→ HOW TO COMPLETE THIS TASK
Below are entries; work out how many of their lines include the string "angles", and reply with the number only.

→ EXERCISE MATERIAL
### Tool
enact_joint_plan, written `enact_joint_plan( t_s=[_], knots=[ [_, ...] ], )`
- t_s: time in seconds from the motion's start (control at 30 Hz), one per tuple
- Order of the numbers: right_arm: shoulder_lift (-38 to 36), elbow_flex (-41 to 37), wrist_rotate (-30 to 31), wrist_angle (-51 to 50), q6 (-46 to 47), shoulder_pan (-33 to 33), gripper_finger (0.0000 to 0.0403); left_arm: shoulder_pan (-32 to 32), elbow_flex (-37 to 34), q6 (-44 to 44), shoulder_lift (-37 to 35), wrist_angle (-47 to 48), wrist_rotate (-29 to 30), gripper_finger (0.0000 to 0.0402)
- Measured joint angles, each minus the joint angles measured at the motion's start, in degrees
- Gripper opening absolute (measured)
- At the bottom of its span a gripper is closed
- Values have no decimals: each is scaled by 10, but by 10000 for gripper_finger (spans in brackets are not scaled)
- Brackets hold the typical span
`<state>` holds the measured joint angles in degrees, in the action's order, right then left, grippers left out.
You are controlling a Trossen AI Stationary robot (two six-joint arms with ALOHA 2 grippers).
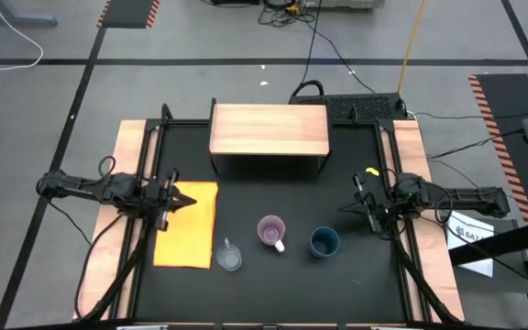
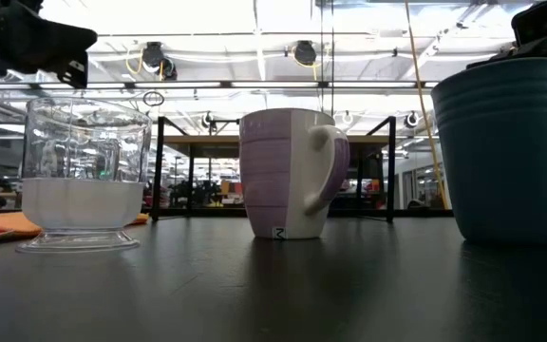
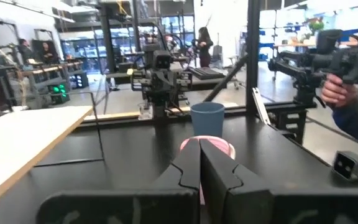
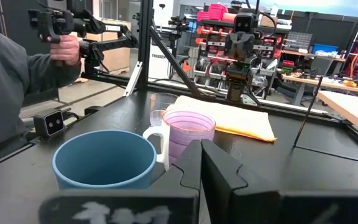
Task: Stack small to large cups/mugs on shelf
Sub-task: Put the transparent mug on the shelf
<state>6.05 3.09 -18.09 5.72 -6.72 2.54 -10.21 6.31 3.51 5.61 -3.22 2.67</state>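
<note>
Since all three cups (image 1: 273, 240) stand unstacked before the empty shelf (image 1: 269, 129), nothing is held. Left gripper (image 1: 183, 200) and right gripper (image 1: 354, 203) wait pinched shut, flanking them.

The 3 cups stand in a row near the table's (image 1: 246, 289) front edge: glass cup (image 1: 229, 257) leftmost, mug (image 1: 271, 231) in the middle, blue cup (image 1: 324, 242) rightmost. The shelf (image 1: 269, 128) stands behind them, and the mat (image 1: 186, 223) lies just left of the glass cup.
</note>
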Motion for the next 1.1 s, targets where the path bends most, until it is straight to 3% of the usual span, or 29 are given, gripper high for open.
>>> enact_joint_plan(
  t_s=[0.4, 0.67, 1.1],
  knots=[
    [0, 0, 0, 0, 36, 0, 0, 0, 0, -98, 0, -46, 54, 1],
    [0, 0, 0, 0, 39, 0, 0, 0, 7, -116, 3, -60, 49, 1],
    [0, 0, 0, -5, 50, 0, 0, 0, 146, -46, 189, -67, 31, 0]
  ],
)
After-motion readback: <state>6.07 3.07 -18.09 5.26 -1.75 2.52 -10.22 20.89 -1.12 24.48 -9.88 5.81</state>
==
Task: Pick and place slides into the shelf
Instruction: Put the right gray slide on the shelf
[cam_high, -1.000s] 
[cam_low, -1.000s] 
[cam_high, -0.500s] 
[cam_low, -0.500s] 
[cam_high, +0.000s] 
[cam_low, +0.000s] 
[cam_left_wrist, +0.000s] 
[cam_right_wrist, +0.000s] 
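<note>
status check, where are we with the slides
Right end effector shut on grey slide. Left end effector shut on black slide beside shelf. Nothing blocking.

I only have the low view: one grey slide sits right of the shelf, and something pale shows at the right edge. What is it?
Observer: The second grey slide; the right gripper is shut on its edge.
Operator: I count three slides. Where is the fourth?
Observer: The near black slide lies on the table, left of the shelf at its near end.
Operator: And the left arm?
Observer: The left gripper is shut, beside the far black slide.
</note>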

→ WORKED SOLUTION
2